И вот сейчас, посреди тяжёлого сна, в тишине, нарушаемой только внутренним пульсом, это всплыло. Как пятно на простыне, которое не отстирывается годами, потому что не пятно, а знак.

Пелёнка в руках у неё становится влажной. Не от снега снаружи. А изнутри. Как если бы кто-то в ней плакал. Не кричал — а тихо, упрямо, детски плакал. Или — хуже — ждал. И капли холода начинают проникать в кожу, как будто замёрзшие молекулы вины. Никакая мать не держит так — двумя пальцами, как вещь. И никакая вещь не должна так помнить руки.

И тут она слышит.

Нет, не голос. Не слово. Интонацию. Как если бы кто-то встал за спиной — не близко, а в точке сердца — и прошептал не слухом, а стыдом: «Ты меня не назвала».

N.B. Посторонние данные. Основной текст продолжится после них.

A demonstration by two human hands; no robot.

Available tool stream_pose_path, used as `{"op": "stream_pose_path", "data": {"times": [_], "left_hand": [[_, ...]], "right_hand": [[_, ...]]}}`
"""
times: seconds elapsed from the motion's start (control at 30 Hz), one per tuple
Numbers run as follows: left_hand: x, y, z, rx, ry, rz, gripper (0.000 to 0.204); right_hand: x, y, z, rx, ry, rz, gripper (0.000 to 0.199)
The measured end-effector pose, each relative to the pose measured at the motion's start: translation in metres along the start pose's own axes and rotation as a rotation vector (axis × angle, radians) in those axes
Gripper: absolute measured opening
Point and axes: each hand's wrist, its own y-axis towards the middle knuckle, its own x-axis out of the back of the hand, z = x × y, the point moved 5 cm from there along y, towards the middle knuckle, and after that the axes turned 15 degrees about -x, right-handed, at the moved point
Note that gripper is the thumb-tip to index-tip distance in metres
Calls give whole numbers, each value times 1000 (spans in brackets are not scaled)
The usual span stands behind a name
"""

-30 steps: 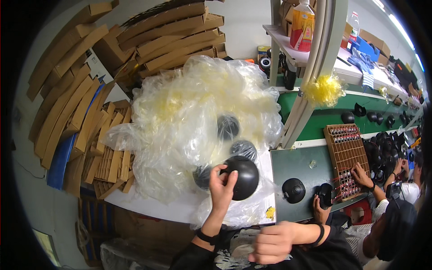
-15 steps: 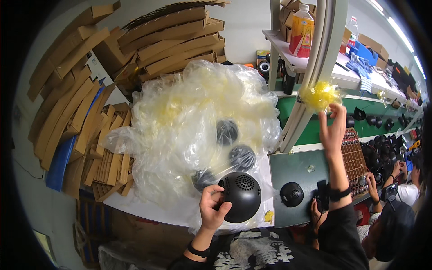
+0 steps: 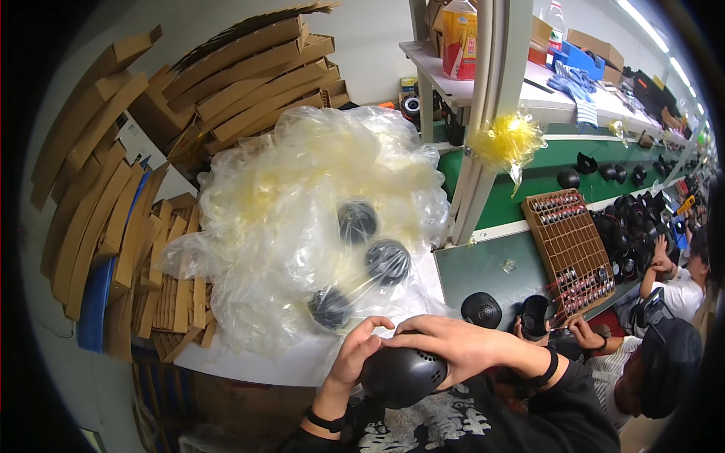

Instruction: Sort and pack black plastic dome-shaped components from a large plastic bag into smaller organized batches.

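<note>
Between both hands, a round black vented shell (image 3: 400, 374).

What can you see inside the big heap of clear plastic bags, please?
Inside the plastic bags, three round black shells show through the film, one above the other. Anything deeper is hidden by crumpled, yellowish layers.

- I see a pale grey wall (image 3: 370, 45) at the back, with flattened cardboard boxes (image 3: 249, 72) leaning against it in thick stacks.
- More cardboard sheets (image 3: 91, 204) stand on edge along the left.
- A long green-topped workbench (image 3: 544, 181) runs off to the right.
- White upright posts (image 3: 491, 113) carry a shelf (image 3: 544, 106) above the bench.
- Strip lights (image 3: 642, 19) glow at the upper right.
- A white tabletop (image 3: 257, 362) sits nearest me.
</note>
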Motion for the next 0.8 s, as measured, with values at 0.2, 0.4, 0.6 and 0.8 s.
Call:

Лидия хочет закричать. Хочет резко, с горлом, с раздиранием, с размахом, чтобы мир услышал, что она не знала, не могла, не выбирала!

«Я же не хотела! Я не знала, кто ты! Я боялась, я просто боялась!», — но ни один мускул на лице не дёргается.

Даже губы не шевелятся. Сон слишком плотный. Он не даёт говорить. Только носить. И нести — пустое.

И это становится выбором. Не внешним. А телесным. Или она сейчас отпустит, положит пелёнку, освободит руки — и признает: она ничего не сохранила. Или будет держать дальше. Держать вину. Без имени. Без формы. Без конца.